### Aim of the exercise
Scan the records below for the line with "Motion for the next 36" and the line with "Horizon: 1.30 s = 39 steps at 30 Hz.". Repeat those two lines and every line between them exactly, and nothing else.

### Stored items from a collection
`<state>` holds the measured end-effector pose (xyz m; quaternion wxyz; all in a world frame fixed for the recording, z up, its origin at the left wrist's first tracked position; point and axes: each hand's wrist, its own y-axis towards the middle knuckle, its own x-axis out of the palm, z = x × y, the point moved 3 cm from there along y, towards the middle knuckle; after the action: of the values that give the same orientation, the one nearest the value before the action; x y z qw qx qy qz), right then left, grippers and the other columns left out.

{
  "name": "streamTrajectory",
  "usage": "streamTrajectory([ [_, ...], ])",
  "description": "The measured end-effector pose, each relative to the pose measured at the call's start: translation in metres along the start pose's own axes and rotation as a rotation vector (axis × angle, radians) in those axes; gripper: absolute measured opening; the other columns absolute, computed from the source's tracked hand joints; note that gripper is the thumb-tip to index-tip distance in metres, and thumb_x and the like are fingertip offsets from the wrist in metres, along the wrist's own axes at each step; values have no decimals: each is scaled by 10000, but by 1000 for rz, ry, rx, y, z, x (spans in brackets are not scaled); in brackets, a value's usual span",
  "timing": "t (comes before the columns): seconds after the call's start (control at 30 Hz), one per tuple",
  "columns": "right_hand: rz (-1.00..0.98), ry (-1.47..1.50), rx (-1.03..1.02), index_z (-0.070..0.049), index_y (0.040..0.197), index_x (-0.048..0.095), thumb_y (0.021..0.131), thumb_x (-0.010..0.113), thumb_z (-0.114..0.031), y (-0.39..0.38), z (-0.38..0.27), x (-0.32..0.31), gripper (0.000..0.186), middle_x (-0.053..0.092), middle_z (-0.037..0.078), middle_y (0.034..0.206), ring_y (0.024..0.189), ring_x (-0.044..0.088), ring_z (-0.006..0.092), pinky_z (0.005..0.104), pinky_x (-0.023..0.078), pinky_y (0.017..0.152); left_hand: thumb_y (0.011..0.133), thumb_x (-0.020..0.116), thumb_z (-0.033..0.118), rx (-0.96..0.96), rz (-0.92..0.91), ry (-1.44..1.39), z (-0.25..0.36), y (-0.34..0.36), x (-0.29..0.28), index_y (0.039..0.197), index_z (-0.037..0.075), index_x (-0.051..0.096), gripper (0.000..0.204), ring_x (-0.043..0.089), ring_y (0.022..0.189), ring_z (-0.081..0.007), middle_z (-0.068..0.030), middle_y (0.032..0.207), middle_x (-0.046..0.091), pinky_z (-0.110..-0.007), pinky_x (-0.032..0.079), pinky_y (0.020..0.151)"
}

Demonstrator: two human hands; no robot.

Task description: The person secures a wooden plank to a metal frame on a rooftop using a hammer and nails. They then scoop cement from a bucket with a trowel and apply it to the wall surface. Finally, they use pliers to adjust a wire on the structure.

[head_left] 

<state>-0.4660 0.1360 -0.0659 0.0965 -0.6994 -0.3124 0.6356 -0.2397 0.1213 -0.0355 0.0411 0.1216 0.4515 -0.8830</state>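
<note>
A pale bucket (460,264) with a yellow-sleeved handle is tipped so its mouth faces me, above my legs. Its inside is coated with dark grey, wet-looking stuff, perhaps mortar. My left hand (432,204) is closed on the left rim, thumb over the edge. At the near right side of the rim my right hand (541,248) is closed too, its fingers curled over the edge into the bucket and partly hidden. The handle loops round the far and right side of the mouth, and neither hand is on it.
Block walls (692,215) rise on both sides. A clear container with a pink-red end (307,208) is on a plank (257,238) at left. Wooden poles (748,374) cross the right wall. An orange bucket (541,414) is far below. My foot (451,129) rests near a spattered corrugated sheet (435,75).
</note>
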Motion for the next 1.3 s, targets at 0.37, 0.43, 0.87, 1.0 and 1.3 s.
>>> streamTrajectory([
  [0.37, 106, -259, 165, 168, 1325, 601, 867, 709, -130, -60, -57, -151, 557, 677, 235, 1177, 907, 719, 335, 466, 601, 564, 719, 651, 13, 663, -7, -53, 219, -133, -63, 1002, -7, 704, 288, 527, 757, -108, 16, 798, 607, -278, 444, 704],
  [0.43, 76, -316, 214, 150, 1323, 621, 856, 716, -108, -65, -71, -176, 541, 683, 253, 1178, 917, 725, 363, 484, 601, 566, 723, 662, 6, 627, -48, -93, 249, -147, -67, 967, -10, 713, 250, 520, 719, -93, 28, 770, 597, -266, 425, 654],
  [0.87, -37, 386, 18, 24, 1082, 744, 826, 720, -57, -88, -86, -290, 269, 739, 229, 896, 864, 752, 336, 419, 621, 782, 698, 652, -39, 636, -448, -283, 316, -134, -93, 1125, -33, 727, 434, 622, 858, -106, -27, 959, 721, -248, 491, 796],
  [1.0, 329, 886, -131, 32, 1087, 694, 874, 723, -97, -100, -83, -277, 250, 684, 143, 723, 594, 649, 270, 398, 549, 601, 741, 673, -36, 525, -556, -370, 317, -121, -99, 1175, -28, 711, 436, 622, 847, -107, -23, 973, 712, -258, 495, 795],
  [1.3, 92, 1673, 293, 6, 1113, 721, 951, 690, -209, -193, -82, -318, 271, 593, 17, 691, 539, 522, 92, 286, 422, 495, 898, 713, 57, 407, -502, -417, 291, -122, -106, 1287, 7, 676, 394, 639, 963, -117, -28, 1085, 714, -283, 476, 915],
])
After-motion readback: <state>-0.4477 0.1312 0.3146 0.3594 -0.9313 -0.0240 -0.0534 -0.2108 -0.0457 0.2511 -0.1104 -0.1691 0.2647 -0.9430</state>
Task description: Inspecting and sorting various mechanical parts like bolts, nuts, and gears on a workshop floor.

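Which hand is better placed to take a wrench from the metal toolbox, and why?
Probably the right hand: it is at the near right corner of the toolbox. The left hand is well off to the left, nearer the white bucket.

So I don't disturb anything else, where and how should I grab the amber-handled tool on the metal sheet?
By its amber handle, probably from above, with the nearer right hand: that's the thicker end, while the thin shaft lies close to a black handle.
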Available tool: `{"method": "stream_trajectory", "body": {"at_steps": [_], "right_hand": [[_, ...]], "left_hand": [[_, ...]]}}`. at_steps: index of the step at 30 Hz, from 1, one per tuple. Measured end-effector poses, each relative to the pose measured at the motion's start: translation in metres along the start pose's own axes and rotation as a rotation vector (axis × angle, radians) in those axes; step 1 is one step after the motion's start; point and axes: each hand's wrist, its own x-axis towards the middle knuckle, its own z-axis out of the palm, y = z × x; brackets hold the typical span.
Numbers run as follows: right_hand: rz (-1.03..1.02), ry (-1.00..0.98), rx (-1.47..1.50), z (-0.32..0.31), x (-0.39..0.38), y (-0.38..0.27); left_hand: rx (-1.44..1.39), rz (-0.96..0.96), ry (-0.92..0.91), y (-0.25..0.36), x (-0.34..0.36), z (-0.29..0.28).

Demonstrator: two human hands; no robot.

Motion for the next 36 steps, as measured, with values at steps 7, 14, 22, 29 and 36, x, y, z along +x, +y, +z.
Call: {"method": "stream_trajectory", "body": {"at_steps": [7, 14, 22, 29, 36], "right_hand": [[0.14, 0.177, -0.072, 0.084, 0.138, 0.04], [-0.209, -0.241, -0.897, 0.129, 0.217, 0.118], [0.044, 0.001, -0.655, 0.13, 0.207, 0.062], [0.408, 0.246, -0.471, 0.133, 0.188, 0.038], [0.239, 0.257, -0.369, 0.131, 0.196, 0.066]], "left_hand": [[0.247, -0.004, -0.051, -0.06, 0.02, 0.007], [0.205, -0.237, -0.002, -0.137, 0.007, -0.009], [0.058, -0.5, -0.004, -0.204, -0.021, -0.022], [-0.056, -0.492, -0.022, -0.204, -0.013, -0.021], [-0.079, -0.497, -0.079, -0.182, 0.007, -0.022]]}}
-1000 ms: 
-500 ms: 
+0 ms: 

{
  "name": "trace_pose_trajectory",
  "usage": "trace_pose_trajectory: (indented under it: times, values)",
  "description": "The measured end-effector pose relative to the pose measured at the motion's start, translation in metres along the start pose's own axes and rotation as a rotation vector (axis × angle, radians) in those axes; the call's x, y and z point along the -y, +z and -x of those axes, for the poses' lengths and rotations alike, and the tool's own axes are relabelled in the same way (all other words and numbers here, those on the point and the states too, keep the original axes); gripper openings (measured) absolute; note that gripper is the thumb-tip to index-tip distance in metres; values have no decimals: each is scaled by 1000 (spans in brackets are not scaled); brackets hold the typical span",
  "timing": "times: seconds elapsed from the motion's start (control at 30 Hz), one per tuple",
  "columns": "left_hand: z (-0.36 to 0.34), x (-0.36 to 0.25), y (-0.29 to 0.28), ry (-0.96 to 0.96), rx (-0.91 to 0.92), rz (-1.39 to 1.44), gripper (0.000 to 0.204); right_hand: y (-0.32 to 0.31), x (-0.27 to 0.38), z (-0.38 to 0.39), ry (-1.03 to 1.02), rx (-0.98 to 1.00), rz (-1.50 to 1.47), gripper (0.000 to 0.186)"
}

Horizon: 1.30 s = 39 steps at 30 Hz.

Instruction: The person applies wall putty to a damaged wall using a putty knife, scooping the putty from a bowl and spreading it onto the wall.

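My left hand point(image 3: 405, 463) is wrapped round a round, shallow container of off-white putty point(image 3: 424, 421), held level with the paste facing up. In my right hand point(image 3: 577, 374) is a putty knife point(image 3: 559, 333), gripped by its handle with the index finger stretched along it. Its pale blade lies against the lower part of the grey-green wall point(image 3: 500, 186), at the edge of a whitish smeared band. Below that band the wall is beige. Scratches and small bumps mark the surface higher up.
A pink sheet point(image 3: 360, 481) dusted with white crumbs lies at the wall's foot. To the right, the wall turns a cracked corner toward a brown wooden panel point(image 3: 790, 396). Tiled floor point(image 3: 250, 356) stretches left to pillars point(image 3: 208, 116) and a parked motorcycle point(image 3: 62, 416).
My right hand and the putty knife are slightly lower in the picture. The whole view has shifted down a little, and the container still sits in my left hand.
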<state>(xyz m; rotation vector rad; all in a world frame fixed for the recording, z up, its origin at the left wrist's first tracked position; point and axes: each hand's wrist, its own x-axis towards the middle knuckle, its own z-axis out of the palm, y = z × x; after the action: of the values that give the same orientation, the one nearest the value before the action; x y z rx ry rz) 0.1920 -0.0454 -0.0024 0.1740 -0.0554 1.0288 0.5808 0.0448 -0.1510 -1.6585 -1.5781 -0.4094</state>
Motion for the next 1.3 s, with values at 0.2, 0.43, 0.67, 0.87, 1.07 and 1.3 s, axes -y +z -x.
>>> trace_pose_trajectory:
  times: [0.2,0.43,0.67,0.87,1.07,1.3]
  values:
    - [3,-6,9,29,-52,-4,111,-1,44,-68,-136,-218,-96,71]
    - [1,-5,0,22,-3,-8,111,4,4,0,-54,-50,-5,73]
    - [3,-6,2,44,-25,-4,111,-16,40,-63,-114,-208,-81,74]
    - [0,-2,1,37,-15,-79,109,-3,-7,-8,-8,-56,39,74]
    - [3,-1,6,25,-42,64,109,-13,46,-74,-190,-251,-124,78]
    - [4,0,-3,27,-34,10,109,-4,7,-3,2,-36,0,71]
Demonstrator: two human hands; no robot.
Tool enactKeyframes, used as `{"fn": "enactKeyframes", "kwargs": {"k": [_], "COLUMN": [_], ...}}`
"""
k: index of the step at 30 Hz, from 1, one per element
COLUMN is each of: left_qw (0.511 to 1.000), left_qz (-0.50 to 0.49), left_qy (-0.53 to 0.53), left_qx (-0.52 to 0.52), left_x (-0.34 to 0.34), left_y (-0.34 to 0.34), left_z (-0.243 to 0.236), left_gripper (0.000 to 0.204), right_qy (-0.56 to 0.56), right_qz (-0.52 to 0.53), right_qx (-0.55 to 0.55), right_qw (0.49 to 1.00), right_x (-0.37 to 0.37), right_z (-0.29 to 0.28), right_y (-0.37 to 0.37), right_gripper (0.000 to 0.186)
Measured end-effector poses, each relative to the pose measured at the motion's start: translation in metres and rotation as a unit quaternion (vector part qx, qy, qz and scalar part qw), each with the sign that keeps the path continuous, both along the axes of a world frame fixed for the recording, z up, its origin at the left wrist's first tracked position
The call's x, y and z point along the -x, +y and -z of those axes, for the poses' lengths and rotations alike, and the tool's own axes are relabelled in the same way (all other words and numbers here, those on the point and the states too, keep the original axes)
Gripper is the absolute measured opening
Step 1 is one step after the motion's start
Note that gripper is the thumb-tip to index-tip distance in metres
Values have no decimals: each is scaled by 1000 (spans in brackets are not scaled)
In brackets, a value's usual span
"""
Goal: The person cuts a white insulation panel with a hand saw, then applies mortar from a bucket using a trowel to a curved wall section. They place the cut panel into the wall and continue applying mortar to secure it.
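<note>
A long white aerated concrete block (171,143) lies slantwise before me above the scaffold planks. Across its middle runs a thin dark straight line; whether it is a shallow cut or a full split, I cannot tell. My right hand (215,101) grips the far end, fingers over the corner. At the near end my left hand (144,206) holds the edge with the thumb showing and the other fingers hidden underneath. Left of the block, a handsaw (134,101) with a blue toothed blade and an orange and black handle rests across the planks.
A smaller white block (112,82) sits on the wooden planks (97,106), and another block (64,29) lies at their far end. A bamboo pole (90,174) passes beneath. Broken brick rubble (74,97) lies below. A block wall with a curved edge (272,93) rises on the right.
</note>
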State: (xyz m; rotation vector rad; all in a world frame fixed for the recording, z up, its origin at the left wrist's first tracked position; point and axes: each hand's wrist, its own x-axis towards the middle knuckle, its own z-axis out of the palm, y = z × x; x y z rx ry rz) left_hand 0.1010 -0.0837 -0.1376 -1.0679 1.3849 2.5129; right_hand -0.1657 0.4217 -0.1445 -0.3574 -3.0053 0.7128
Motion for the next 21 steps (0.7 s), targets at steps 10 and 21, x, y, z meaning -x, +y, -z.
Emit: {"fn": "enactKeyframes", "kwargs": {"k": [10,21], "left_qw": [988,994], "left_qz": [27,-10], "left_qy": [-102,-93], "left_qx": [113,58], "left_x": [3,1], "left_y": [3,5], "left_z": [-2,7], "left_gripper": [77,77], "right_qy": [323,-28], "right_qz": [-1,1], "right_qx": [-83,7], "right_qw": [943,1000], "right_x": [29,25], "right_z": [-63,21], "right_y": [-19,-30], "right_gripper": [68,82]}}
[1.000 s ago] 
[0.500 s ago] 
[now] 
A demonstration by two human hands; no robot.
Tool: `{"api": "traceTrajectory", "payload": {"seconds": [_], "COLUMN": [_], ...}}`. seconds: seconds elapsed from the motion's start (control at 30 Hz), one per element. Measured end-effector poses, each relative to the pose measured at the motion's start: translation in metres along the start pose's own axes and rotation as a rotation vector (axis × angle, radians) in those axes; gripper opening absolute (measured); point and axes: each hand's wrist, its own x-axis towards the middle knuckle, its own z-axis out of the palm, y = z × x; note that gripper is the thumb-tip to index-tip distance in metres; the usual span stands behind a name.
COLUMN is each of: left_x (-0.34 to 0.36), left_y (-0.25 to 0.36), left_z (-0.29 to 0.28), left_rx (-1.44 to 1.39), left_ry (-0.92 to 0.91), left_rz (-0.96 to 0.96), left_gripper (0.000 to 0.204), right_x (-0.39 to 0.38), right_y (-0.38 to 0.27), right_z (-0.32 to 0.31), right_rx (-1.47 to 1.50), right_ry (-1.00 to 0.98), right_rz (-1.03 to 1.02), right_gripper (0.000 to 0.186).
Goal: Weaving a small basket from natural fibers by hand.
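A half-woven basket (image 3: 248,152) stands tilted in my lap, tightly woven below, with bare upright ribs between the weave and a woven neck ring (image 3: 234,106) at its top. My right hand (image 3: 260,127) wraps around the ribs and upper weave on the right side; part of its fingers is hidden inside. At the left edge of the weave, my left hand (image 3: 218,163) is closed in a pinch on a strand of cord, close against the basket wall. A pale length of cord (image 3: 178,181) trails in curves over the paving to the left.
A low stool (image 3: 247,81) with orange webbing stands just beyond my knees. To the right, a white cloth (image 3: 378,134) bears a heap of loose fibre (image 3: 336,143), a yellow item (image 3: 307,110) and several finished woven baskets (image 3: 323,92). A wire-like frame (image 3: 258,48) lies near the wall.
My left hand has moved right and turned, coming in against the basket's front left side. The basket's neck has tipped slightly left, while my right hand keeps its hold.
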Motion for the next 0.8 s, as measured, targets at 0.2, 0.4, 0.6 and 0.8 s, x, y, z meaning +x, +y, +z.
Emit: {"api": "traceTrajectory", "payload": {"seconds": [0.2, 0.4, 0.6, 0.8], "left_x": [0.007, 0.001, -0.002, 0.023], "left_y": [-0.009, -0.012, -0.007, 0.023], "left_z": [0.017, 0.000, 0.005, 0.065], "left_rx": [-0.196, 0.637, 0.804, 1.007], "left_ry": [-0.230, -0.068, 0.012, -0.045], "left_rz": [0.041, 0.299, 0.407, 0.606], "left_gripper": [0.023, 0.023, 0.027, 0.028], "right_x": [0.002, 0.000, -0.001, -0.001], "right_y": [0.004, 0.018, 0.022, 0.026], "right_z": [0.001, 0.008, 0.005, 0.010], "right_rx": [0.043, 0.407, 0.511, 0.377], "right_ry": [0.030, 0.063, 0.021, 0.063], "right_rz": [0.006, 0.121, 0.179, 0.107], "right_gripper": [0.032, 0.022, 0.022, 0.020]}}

### Response area
Motion for the next 36 steps, as measured, with values at steps 7, 14, 22, 29 and 36, x, y, z along +x, +y, +z.
Call: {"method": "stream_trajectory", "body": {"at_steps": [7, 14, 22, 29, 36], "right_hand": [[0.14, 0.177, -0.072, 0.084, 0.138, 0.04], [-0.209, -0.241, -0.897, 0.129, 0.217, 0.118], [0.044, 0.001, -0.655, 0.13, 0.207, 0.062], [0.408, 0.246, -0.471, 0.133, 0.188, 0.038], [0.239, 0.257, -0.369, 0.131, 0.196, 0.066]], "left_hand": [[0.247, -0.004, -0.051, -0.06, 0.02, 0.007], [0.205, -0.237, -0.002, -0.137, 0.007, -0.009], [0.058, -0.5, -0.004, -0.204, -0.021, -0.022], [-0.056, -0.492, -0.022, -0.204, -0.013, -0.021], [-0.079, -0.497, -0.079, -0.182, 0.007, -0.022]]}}
-1000 ms: 
-500 ms: 
+0 ms: 

{
  "name": "trace_pose_trajectory",
  "usage": "trace_pose_trajectory: (indented under it: times, values)",
  "description": "The measured end-effector pose relative to the pose measured at the motion's start, translation in metres along the start pose's own axes and rotation as a rotation vector (axis × angle, radians) in those axes; the call's x, y and z point along the -y, +z and -x of those axes, for the poses' lengths and rotations alike, and the tool's own axes are relabelled in the same way (all other words and numbers here, those on the point and the states too, keep the original axes); gripper openings (measured) absolute; note that gripper is the thumb-tip to index-tip distance in metres; values have no decimals: each is scaled by 1000 (spans in brackets are not scaled); brackets hold the typical span",
  "timing": "times: seconds elapsed from the motion's start (control at 30 Hz), one per tuple",
  "columns": "left_hand: z (-0.36 to 0.34), x (-0.36 to 0.25), y (-0.29 to 0.28), ry (-0.96 to 0.96), rx (-0.91 to 0.92), rz (-1.39 to 1.44), gripper (0.000 to 0.204); right_hand: y (-0.32 to 0.31), x (-0.27 to 0.38), z (-0.38 to 0.39), ry (-1.03 to 1.02), rx (-0.98 to 1.00), rz (-1.50 to 1.47), gripper (0.000 to 0.186)"
}

Horizon: 1.30 s = 39 steps at 30 Hz.

What this exercise asked for has been supplied.